Civil rights icon comes to life in play
- Published: January 17, 2013
What most people know about Rosa Parks begins and ends with what happened on a Montgomery, Ala., bus in December 1955, when Parks refused to give up her seat to a white passenger.
Few know that Parks was already a civil rights activist, that later in life she worked on the staff of a Michigan congressman, and that her widely-reported response when asked to relinquish her bus seat — “feet tired” — is a myth.
Mills Lawn music teacher Jo Frannye Reichert, who will play the role of Parks in an upcoming theatrical production, hopes the show clears some of these misconceptions and gives the audience a greater appreciation for Parks’ life.
“A lot of people think of Rosa Parks in conjunction with Martin Luther King, Jr. and don’t know a lot about Rosa Parks herself,” Reichert said this week. “When we were kids, we were told that she said ‘feet tired,’ but she was a very proper, well-spoken and educated person. I think she told them that she would not move.”
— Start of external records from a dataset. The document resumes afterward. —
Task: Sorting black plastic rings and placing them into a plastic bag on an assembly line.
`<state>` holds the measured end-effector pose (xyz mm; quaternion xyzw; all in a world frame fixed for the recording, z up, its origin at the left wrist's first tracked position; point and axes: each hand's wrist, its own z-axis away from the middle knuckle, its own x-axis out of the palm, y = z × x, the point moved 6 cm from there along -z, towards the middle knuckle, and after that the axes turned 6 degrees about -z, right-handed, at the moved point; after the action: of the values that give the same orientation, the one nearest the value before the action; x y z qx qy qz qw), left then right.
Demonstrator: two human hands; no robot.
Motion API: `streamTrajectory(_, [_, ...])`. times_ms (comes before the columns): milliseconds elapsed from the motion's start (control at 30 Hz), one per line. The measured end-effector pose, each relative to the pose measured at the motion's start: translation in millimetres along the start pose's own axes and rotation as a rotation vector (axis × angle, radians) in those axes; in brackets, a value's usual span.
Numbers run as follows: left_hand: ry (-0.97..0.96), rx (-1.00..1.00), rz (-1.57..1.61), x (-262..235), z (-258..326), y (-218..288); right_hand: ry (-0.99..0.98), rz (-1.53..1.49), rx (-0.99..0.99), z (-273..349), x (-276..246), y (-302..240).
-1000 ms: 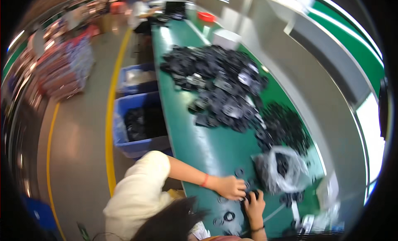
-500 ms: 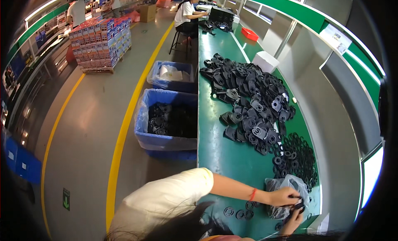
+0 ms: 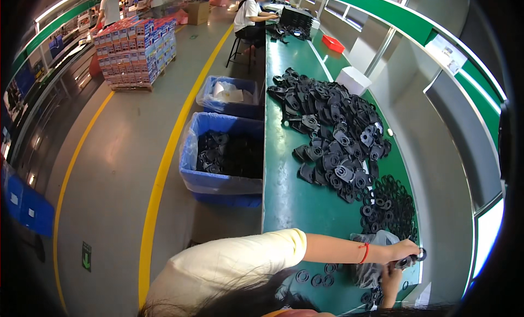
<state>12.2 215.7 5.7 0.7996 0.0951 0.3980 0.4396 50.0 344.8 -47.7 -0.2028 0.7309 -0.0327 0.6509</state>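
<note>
My left hand (image 3: 403, 250), with a red cord at the wrist, reaches over the table's right side. Its fingers close on a black ring (image 3: 421, 255) near the table edge. Just below, my right hand (image 3: 391, 277) comes up from the lower edge, its fingers closed round a dark plastic part (image 3: 404, 262), partly hidden by the left hand. Beside both hands lies a clear plastic bag (image 3: 367, 270), its contents hard to make out. A pile of black rings (image 3: 388, 205) spreads just beyond the bag. Several loose rings (image 3: 317, 279) lie left of it, under my left forearm.
A large heap of black plastic parts (image 3: 333, 131) covers the middle of the green table (image 3: 284, 208). A white box (image 3: 353, 81) and red tray (image 3: 333, 43) stand farther off. Blue bins (image 3: 221, 183) line the table's left side. A person (image 3: 250, 19) sits at the far end.
My left hand has moved right, away from above the bag, toward the table's right edge. My right hand has risen slightly and stays close to it. The view has shifted slightly.
</note>
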Motion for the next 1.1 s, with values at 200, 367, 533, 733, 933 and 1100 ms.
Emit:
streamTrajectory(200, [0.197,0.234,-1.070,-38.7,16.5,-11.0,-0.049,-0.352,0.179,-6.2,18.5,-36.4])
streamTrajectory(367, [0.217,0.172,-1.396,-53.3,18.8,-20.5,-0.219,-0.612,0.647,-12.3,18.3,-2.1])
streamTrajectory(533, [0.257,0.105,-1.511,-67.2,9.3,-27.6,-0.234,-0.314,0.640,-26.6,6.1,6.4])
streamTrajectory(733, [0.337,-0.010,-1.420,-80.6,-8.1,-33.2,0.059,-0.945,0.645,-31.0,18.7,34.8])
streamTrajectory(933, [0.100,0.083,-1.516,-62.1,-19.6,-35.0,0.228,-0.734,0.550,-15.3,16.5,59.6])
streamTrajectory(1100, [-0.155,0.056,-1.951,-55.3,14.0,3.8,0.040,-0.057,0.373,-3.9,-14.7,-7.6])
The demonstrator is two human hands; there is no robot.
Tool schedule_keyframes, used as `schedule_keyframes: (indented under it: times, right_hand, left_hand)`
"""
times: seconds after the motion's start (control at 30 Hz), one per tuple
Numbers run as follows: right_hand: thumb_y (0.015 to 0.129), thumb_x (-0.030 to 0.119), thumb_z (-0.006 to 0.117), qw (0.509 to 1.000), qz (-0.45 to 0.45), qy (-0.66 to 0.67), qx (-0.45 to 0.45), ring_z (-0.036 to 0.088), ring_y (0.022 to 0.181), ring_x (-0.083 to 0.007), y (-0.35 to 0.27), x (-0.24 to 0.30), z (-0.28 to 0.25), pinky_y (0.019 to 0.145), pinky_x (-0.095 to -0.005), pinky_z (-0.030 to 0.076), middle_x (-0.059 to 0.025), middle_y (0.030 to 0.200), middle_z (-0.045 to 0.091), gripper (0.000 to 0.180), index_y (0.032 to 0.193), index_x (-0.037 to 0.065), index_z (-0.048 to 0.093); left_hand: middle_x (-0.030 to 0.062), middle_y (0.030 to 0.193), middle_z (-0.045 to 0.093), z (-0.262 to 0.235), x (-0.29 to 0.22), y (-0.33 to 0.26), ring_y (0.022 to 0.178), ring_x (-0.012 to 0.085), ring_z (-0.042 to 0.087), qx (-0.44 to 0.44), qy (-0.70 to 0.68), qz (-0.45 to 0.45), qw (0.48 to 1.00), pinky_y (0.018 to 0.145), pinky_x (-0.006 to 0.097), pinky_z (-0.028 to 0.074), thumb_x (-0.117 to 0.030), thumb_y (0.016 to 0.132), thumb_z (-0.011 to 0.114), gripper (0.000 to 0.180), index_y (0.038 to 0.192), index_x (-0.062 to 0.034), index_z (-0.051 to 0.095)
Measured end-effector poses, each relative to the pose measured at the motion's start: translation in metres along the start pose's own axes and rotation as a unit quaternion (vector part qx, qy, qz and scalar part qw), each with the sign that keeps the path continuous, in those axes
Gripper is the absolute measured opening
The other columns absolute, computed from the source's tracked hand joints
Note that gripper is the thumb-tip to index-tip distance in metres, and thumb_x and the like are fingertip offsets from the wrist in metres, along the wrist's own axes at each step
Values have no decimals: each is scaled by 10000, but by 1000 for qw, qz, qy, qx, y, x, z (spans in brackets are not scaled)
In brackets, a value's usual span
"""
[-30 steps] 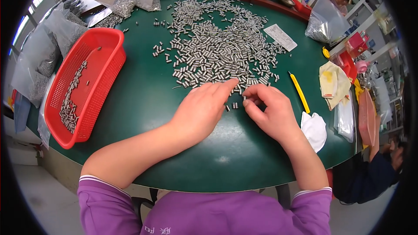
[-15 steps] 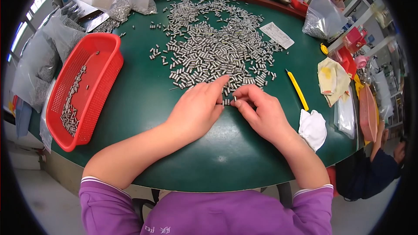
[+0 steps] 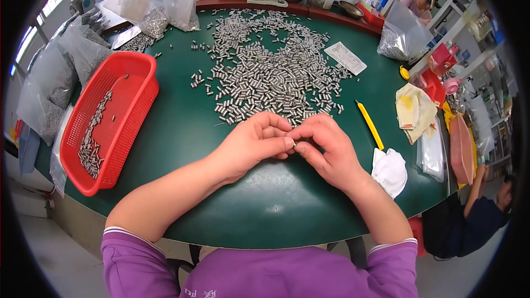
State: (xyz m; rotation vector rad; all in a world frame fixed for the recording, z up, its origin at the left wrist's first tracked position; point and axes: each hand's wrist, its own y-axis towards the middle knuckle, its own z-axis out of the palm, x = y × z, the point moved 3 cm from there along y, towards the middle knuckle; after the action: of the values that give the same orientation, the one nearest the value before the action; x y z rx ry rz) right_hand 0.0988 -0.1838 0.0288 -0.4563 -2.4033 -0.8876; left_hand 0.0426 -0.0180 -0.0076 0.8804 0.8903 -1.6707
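My left hand (image 3: 256, 142) and my right hand (image 3: 329, 149) meet at the near edge of a wide heap of small metal cylinders (image 3: 270, 80). The fingers of both are curled in a pinch, with the tips touching. A small shiny metal cylinder (image 3: 294, 144) just shows between the thumbs and forefingers. Most of it is hidden, and whether more pieces sit behind the fingers I cannot tell. The heap spreads over the green tabletop (image 3: 243, 204) beyond my hands.
A red plastic basket (image 3: 144, 96) with some cylinders stands at the left, near bags of metal parts (image 3: 52, 91). To the right lie a yellow pen-shaped tool (image 3: 370, 126), a white cloth piece (image 3: 390, 172), a stained glove (image 3: 415, 107) and a paper label (image 3: 346, 58). Two people are at the right.
My hands have come together. The left fingers have left the heap's edge and now pinch against the right fingertips at the cylinder. The view has shifted slightly.
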Motion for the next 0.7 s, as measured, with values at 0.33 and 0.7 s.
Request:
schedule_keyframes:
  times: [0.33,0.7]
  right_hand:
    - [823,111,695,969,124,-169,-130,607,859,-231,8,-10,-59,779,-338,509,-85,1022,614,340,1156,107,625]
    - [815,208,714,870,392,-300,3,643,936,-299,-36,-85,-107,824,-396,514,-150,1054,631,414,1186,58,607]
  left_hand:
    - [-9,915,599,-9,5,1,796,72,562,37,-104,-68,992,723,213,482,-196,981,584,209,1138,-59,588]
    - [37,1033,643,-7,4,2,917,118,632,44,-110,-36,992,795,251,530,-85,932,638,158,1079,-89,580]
Reichert plays Parks in Walk On: The Rosa Parks Story, a travelling musical that begins a six-week Mad River Theater Works national tour with a performance at Mills Lawn Elementary School at 7 p.m. Saturday, Jan. 12. Tickets are $5 per person and $20 for families, with part of the proceeds benefiting art programming at Mills Lawn.
Parks is rightly remembered as a civil rights icon. Her act of civil disobedience sparked the Montgomery bus boycott and led to the eventual desegregation of city buses, a major and early victory of the civil rights movement. The original play, written by Yellow Spring native Jeff Hooper, delves deeper into Parks’ childhood (the show begins when she is 10 years old), explores her struggles with racial identity (her father was a very light-skinned black man), and follows her through her evolution as an activist (she was the secretary of the local NAACP chapter).
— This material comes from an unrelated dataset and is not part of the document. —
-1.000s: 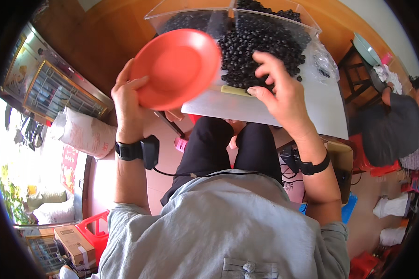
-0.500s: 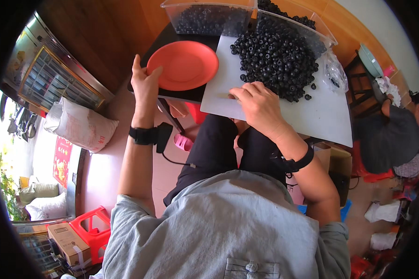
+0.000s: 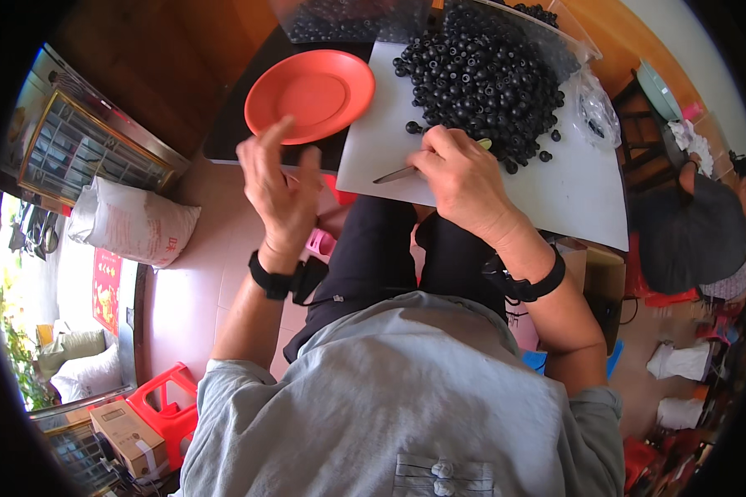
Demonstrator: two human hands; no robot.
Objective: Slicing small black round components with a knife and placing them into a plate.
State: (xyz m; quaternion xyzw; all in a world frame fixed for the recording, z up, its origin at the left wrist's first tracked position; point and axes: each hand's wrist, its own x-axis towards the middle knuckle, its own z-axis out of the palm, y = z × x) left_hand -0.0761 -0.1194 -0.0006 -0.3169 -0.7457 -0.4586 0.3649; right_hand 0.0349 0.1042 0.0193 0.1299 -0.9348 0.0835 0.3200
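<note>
Fingers wrapped round it, my right hand (image 3: 464, 178) holds a small knife (image 3: 395, 175) over the white board (image 3: 564, 199). Its thin blade points left, and a bit of yellow-green handle shows behind the fingers. Just beyond that hand lies a heap of small round black pieces (image 3: 489, 91), many with a hole in them. One loose black piece (image 3: 414, 127) sits at the heap's near left side. My left hand (image 3: 278, 186) is open, fingers spread, at the near rim of an orange plate (image 3: 323, 95). I see nothing held in it; whether it touches the plate I cannot tell.
Clear plastic bins (image 3: 348, 25) of black pieces stand along the table's far side. A clear plastic bag (image 3: 595, 120) lies right of the heap. A cardboard box (image 3: 601, 282) is below the table's right edge. Another person (image 3: 692, 236) sits at far right.
My left hand has moved from the plate's left side to its near rim, toward me. The knife blade in my right hand now shows plainly. The whole view has shifted slightly.
</note>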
Hooper, who also founded Mad River Theater Works, said he wrote the play to shed light on Parks’ early life.
“She was a very determined activist leading up to the time when she refused to give up her seat at the bus,” Hooper said. “The way it’s presented is it was this spontaneous thing, that she was tired and didn’t want to give up her seat. That’s not the case, it was a deliberate act. There was a long history leading up to that moment.”
The son of Bill Hooper and Center Stage director Jean Hooper, Jeff Hooper drew from his memories of the local civil rights movement, especially efforts to desegregate the Gegner barbershop, in writing the play in 2007, he said. Hooper immediately thought that Reichert, who he knew from Center Stage plays, would be perfect for the part, and wrote it with her in mind.
“She suits [the part] so well,” Hooper said of Reichert. “It’s sort of what she looks like and the fact that she’s very petite but packs a real punch.”
Reichert, who has taught K-4 music and fifth and sixth-grade choir at Mills Lawn for six years, is returning to her acting roots with the role. A longtime villager who has lived here since 1962, Reichert, 52, received a theater degree from the University of Dayton, was a part of the Human Race Theater Company in Dayton, performed at Center Stage in Yellow Springs and the Dayton Playhouse, and won a local award for best actress in a musical for her role in A Chorus Line. It will be Reichert’s third time performing the part.
To Reichert, Parks remains such a prominent figure in American history “because this was someone who protested by nonviolence, she didn’t call anyone names, no invective, no lashing out,” Reichert said. “She finally made her stand by sitting down as was her right and saying, ‘This is it. I’m a human being, too. I’m not going to do that.’”
Reichert said she is honored to once again play Parks and she’s grateful that the Yellow Springs schools granted her an unpaid leave to travel the country with the production, which will hit 18 cities in 12 states from Texas to Wisconsin to Massachusetts. Mills Lawn Principal Matt Housh said he sees Reichert’s leave as professional development.
“We recognized that lifelong learning and professional goals can reach beyond the school walls,” Housh said. “Where a teacher has an opportunity to pursue professional acting, and that impacts her classroom and can enrich her as a teacher and enrich her students, to me it’s a win-win. We’re supporting one of our teachers but that supports what we’re doing here.”
Housh said he hopes many Mills Lawn students and their families come out to the show, which launches a school-wide study of civil rights that continues with Martin Luther King Jr. Day and into February, black history month. By watching their own teacher in the Rosa Parks’ play, students might be able to connect more with the activist, Housh said.
Reichert said she also believes the show is highly educational. She always hears interesting reactions from the show’s predominantly white audiences, who are sometimes surprised at how blacks were treated not so long ago.
“Certainly [the audience] will leave with a better understanding of, or at least an introduction to, race relations from many, many years ago and that are still bubbling under the surface today,” Reichert said. “It gives them a chance to see and hear how races related to each other.”
The show runs for 55 minutes and a question-and-answer session follows.